_EXERCISE AIM_
Only those lines running from the start of the listing below through the line that holds "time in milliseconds" are to be written out, exactly and in full.

_MATERIAL PROVIDED_
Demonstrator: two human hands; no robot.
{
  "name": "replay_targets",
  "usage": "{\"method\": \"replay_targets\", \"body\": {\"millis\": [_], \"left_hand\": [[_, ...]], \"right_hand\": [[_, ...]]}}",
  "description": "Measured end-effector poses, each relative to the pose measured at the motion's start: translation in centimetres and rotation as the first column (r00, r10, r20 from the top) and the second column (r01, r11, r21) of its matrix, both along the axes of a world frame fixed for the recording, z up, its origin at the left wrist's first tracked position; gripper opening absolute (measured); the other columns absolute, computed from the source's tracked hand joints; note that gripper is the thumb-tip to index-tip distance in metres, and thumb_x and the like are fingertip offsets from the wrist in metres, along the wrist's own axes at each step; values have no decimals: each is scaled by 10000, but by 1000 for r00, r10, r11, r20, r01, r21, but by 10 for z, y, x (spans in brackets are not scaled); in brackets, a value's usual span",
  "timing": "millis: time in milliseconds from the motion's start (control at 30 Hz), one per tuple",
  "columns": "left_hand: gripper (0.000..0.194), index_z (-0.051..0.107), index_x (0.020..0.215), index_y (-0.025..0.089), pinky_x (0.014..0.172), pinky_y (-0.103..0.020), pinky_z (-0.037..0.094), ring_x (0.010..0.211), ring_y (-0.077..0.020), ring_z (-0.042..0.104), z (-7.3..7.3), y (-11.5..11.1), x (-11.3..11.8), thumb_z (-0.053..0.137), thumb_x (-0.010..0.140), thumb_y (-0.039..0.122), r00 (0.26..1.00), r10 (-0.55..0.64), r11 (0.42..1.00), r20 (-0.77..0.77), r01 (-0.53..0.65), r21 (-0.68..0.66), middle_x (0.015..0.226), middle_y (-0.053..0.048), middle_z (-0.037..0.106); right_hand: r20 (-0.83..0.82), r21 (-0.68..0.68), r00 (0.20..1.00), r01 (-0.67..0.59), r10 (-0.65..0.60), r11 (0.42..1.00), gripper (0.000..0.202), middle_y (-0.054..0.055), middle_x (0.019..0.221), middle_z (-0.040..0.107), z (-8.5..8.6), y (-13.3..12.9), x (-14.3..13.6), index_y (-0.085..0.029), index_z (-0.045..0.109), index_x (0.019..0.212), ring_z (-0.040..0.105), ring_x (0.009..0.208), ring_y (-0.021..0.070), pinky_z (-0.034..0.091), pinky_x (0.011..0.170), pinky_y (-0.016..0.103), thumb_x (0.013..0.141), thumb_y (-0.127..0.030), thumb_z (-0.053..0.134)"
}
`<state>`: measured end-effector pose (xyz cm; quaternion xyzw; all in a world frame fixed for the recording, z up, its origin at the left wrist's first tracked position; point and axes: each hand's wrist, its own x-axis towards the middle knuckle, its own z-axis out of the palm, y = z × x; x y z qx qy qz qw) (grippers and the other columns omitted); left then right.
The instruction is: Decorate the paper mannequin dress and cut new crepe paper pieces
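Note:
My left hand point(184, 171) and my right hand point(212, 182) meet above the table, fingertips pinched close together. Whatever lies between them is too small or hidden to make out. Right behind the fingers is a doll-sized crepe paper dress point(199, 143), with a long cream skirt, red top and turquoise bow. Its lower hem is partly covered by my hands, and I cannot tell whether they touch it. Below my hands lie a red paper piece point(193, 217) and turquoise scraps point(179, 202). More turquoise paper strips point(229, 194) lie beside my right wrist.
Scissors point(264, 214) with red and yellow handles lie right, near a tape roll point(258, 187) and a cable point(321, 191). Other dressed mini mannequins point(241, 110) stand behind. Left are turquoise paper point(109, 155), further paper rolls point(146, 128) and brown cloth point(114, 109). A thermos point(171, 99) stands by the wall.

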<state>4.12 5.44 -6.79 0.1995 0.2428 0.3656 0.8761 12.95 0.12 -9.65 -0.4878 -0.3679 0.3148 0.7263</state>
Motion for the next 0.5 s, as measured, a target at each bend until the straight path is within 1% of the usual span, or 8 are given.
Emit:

_RESPONSE AREA_
Demonstrator: two human hands; no robot.
{
  "name": "replay_targets",
  "usage": "{\"method\": \"replay_targets\", \"body\": {\"millis\": [_], \"left_hand\": [[_, ...]], \"right_hand\": [[_, ...]]}}",
  "description": "Measured end-effector poses, each relative to the pose measured at the motion's start: translation in centimetres and rotation as the first column (r00, r10, r20 from the top) and the second column (r01, r11, r21) of its matrix, both along the axes of a world frame fixed for the recording, z up, its origin at the left wrist's first tracked position; gripper opening absolute (measured); the other columns absolute, computed from the source's tracked hand joints; note that gripper is the thumb-tip to index-tip distance in metres, and thumb_x and the like are fingertip offsets from the wrist in metres, along the wrist's own axes at each step; values have no decimals: each is scaled by 10000, but by 1000 for r00, r10, r11, r20, r01, r21, but by 10 for z, y, x (spans in brackets are not scaled); in brackets, a value's usual span",
  "timing": "millis: time in milliseconds from the motion's start (control at 30 Hz), one per tuple",

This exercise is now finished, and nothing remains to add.